(Exercise directions)
In the data below, find the line that contains "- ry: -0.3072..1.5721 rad" and the line that contains "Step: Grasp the". Copy both, plus every line between them, exactly.

⁂

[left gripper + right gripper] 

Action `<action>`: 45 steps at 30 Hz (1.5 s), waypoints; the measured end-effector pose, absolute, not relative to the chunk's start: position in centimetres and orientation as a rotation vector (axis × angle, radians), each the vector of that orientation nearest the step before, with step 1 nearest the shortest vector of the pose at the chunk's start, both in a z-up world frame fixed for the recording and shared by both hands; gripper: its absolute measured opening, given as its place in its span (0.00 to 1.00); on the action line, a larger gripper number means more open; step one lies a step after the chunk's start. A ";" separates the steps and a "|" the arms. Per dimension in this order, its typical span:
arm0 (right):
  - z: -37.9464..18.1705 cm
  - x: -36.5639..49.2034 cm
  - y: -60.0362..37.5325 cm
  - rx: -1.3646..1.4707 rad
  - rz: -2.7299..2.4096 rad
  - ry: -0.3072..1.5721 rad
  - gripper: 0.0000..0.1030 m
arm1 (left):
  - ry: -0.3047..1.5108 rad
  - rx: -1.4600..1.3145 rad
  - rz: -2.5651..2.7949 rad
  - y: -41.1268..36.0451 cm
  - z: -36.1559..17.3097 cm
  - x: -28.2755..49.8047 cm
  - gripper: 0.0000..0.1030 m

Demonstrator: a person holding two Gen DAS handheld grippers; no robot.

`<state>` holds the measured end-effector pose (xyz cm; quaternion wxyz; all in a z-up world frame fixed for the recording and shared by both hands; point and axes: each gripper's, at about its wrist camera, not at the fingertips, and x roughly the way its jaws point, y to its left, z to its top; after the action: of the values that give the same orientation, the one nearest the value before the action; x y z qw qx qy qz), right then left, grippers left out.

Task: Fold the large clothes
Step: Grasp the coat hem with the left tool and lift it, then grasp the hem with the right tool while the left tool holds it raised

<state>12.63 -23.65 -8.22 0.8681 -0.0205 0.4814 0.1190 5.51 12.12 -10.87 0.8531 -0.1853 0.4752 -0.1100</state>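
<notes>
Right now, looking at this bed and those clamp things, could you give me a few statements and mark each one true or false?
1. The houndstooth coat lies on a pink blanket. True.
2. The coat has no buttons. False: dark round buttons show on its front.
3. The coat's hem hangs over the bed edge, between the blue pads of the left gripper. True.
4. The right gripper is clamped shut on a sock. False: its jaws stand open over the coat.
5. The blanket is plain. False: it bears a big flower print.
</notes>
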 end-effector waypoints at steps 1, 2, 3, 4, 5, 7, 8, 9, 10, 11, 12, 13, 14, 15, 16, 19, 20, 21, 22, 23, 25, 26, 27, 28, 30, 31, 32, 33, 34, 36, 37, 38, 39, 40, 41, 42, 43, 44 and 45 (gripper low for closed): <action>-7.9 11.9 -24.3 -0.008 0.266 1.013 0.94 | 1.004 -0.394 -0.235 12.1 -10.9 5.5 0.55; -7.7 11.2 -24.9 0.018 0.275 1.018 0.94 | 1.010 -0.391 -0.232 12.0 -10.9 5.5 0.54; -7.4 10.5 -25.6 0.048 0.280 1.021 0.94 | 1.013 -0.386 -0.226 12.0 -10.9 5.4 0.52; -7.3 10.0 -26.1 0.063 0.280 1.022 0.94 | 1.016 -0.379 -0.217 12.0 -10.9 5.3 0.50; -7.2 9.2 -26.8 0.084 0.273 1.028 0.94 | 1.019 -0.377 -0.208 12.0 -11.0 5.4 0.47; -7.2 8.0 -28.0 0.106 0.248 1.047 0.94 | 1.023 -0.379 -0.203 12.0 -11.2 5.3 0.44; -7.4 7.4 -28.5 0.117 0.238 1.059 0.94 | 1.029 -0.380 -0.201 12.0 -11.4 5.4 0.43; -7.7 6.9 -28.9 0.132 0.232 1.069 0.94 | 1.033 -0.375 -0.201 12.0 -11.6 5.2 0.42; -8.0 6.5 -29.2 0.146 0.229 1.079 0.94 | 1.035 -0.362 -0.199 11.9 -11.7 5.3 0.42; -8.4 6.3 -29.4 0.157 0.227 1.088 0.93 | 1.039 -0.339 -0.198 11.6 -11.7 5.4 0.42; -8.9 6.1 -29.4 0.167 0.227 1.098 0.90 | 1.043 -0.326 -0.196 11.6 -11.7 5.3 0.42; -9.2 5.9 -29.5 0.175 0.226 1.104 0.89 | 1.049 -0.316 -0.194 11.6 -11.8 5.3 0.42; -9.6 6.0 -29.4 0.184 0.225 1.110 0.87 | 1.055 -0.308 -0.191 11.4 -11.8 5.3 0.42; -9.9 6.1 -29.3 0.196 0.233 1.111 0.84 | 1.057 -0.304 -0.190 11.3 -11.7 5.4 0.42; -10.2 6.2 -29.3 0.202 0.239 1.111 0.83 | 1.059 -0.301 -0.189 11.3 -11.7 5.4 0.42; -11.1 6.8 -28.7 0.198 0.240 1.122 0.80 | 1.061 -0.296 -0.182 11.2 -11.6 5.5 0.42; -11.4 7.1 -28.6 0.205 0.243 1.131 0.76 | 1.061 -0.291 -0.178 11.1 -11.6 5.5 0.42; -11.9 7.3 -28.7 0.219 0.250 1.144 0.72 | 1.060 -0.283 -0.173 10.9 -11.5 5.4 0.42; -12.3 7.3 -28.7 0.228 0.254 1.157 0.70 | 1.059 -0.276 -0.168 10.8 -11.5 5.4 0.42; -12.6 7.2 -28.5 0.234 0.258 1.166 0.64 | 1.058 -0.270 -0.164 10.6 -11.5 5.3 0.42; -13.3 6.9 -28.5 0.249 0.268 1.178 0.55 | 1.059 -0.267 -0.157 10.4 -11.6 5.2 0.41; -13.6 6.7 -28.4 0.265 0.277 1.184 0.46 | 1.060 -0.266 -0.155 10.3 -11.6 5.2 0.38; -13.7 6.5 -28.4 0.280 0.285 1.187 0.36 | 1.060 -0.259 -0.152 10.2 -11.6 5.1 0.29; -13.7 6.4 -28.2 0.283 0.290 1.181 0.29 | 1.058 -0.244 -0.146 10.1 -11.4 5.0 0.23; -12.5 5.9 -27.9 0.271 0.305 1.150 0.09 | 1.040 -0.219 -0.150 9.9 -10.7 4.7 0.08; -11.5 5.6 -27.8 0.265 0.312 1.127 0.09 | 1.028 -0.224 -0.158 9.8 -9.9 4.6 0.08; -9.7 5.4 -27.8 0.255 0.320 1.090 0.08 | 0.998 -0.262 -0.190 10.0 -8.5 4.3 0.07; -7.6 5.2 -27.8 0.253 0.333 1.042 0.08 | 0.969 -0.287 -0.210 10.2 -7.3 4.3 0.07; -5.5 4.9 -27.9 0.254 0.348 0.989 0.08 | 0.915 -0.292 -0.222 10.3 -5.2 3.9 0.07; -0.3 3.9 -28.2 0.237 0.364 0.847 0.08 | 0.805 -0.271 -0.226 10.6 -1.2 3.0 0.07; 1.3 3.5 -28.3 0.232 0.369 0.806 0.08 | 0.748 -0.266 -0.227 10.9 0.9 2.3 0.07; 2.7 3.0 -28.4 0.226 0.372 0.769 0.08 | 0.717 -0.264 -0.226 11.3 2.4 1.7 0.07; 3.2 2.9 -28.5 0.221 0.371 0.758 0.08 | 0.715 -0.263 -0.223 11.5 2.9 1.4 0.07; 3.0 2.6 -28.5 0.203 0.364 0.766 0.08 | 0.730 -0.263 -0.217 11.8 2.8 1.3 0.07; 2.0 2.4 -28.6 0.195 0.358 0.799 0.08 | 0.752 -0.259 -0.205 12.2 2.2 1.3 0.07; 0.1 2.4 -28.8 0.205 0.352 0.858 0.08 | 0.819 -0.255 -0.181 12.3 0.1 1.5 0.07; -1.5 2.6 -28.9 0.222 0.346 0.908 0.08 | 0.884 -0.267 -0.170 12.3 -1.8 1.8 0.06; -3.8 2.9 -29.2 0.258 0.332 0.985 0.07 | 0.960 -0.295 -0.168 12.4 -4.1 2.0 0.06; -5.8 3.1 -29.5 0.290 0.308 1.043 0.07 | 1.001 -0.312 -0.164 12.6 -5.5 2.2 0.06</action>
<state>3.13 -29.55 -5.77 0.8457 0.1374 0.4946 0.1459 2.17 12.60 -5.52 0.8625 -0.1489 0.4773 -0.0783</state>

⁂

(Problem solution)
  - ry: -0.3072..1.5721 rad
  - gripper: 0.0000..0.1030 m
arm1 (left):
  - ry: -0.3047..1.5108 rad
  - rx: -1.4600..1.3145 rad
  - rz: -2.5651..2.7949 rad
  - y: -41.1268..36.0451 cm
  - z: -36.1559..17.3097 cm
  - x: -28.2755..49.8047 cm
  - gripper: 0.0000..0.1030 m

Demonstrator: a person holding two Gen DAS handheld grippers; no robot.

`<state>` holds the measured end-effector pose (xyz cm; quaternion wxyz; all in a z-up world frame fixed for the recording and shared by both hands; point and axes: each gripper's, at about its wrist camera, not at the fingertips, and x roughly the way its jaws point, y to its left, z to its top; after the action: of the values that give the same orientation, the one nearest the value before the action; x y z qw qx qy qz), right then left, grippers left out.

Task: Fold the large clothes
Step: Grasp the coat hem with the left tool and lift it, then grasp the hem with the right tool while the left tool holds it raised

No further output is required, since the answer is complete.